→ **WHAT IS NEEDED**: Extract, in full, the lines below, beginning at the first and ending with the line that contains "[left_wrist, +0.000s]". Pictures do not belong in the copy.

→ **THE DATA**:
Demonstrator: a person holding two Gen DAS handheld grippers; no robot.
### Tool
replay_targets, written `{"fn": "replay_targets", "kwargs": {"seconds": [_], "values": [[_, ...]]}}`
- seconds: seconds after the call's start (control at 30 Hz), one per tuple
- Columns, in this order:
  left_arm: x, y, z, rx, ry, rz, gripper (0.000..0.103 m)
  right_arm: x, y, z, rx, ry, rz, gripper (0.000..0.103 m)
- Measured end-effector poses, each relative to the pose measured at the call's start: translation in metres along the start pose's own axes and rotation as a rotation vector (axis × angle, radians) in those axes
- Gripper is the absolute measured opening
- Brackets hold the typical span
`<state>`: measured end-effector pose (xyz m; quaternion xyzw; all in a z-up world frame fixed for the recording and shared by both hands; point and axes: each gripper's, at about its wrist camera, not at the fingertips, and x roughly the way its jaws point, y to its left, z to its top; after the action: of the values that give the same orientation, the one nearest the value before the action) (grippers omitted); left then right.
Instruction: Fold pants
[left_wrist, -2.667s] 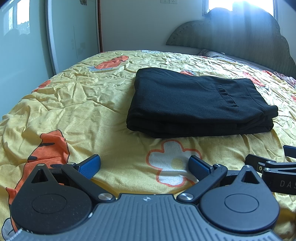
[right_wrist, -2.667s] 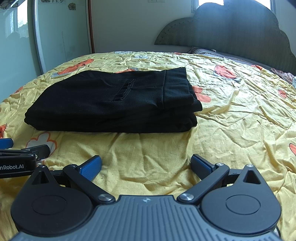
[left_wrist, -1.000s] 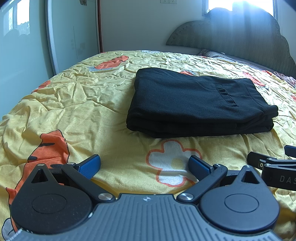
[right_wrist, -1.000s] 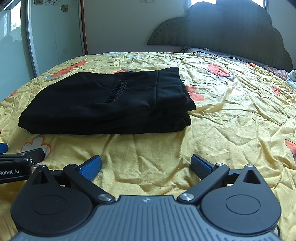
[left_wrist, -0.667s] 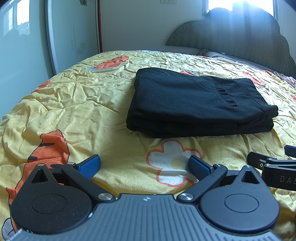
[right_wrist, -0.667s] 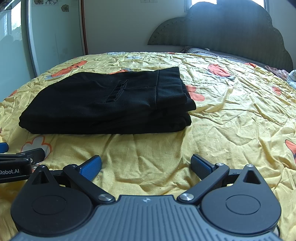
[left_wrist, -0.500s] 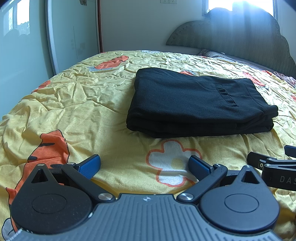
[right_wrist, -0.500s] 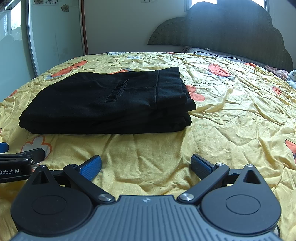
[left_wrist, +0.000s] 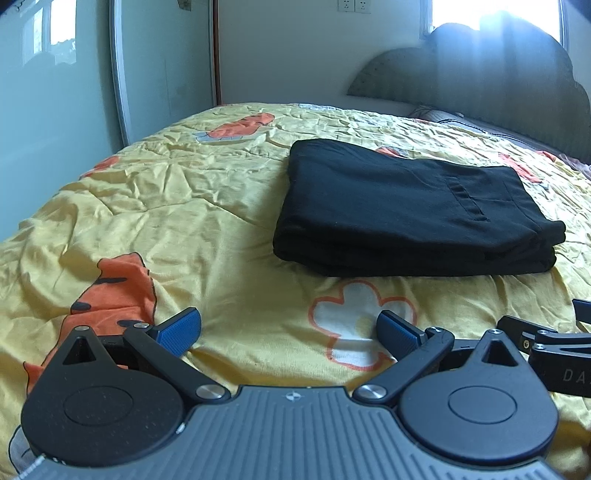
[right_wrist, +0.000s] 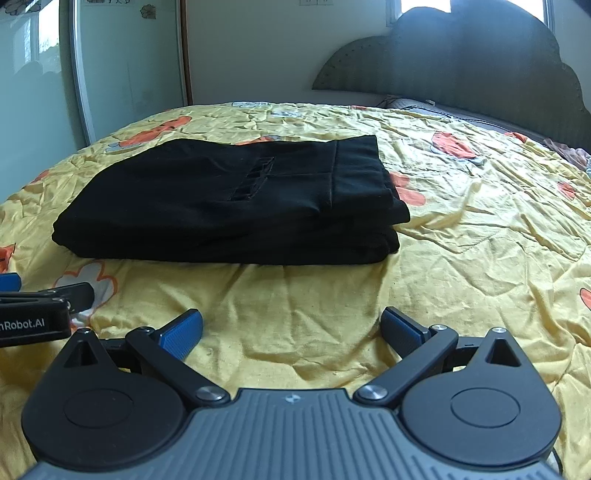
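The black pants (left_wrist: 410, 210) lie folded in a flat rectangular stack on the yellow bedspread; they also show in the right wrist view (right_wrist: 236, 206). My left gripper (left_wrist: 290, 328) is open and empty, low over the bedspread, well short of the pants' near left corner. My right gripper (right_wrist: 291, 328) is open and empty, also short of the pants, near their right end. The right gripper's side shows at the right edge of the left wrist view (left_wrist: 546, 343), and the left gripper's side at the left edge of the right wrist view (right_wrist: 40, 310).
The yellow bedspread (left_wrist: 155, 221) has orange and white cartoon prints and many wrinkles. A dark padded headboard (right_wrist: 461, 66) stands at the far end with a pillow (right_wrist: 417, 103) below it. A mirrored wardrobe door (left_wrist: 162, 66) stands left of the bed.
Both grippers stay open and nearly still. The right gripper shifted slightly between 2.7 s and 1.0 s ago, then held. The pants have not moved.
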<state>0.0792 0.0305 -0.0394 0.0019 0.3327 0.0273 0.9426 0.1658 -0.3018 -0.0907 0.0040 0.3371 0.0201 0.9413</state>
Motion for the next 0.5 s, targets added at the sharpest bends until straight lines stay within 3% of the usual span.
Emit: {"fn": "replay_targets", "kwargs": {"seconds": [0.5], "values": [[0.0000,-0.0024,0.0003,0.012,0.005,0.005,0.103,0.0000,0.0001,-0.0001,-0.005,0.000,0.007,0.103]]}}
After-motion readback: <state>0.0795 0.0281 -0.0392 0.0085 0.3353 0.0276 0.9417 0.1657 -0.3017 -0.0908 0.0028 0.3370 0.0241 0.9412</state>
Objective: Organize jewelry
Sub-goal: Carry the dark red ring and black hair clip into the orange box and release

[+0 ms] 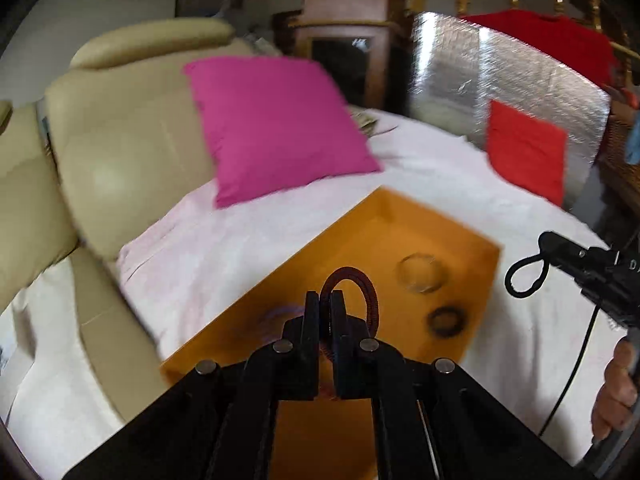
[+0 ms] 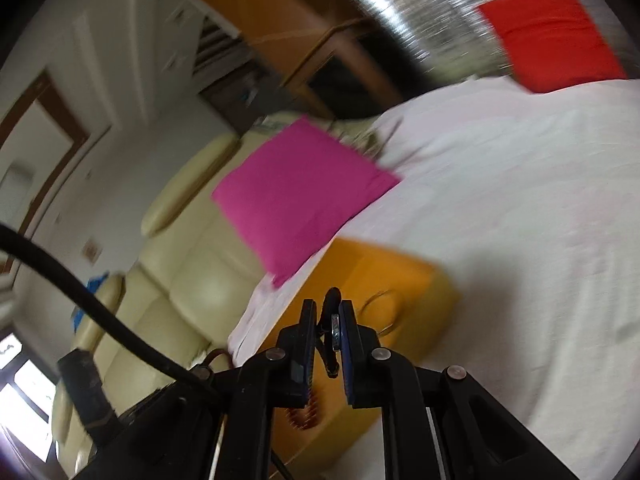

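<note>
Indoors, white sheet (image 1: 440, 176), pink cushion (image 1: 276, 128)

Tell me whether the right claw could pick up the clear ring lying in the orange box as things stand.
Probably not yet: the right claw is shut on a black loop, so it must drop that first. The clear ring lies uncovered on the orange box floor.

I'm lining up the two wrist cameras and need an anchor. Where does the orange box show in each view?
Left wrist view: the orange box fills the lower middle, straight beyond the left claw, with rings lying inside it.
Right wrist view: the orange box sits lower middle, beyond the right claw, blurred.
Shared landmark: the pink pillow, up and left of the box in both.
</note>
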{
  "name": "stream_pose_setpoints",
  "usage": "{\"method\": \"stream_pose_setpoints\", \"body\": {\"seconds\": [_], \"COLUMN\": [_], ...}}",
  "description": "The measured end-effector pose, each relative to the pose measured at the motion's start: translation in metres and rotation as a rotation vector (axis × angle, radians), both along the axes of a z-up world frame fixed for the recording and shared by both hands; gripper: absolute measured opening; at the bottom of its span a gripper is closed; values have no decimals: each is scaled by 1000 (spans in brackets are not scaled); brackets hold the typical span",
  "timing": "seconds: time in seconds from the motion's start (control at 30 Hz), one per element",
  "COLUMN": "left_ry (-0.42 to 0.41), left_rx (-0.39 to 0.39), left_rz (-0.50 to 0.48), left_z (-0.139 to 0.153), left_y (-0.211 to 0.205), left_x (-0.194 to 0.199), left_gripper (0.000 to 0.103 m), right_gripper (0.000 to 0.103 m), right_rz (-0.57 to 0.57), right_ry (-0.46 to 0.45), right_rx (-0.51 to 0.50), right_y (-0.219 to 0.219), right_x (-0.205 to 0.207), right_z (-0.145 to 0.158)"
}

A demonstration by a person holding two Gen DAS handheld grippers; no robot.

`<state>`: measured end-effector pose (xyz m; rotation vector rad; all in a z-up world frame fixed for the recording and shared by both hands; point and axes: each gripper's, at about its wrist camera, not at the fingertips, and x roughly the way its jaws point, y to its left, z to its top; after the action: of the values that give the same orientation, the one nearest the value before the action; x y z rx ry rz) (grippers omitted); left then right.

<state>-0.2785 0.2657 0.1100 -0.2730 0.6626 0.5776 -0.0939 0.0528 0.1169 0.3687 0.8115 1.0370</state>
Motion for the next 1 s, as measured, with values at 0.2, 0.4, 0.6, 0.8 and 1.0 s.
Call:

→ **RESPONSE AREA**:
Demonstrator: a person holding two Gen DAS handheld grippers; no robot.
### Tool
replay_targets, written `{"fn": "replay_targets", "kwargs": {"seconds": [_], "values": [[_, ...]]}}`
- seconds: seconds after the call's start (control at 30 Hz), one per tuple
- Columns, in this order:
  left_arm: x, y, z, rx, ry, rz, gripper (0.000..0.103 m)
  right_arm: x, y, z, rx, ry, rz, gripper (0.000..0.103 m)
- Measured end-effector poses, each relative to the pose measured at the call's start: translation in metres along the start pose's own axes and rotation as a rotation vector (axis × angle, radians) in those axes
- Gripper is the absolute measured opening
- Brackets hold the typical span
`<state>`: measured end-effector pose (xyz m; quaternion xyzw; all in a z-up world frame fixed for the recording and shared by both hands; point and axes: each gripper's, at about its wrist camera, not at the fingertips, and x roughly the way its jaws point, y to its left, z to its top; after the action: of the values that give the same orientation, the one nearest the value before the action) (grippers omitted); left then right.
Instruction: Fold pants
[left_wrist, -2.667s] 
[right_wrist, -2.667s] 
[left_wrist, -1.000s] 
[right_wrist, -1.000s] 
[left_wrist, -0.667s] 
[right_wrist, -0.667s] 
[left_wrist, -0.500s] 
[right_wrist, -0.500s] 
[left_wrist, +0.000s] 

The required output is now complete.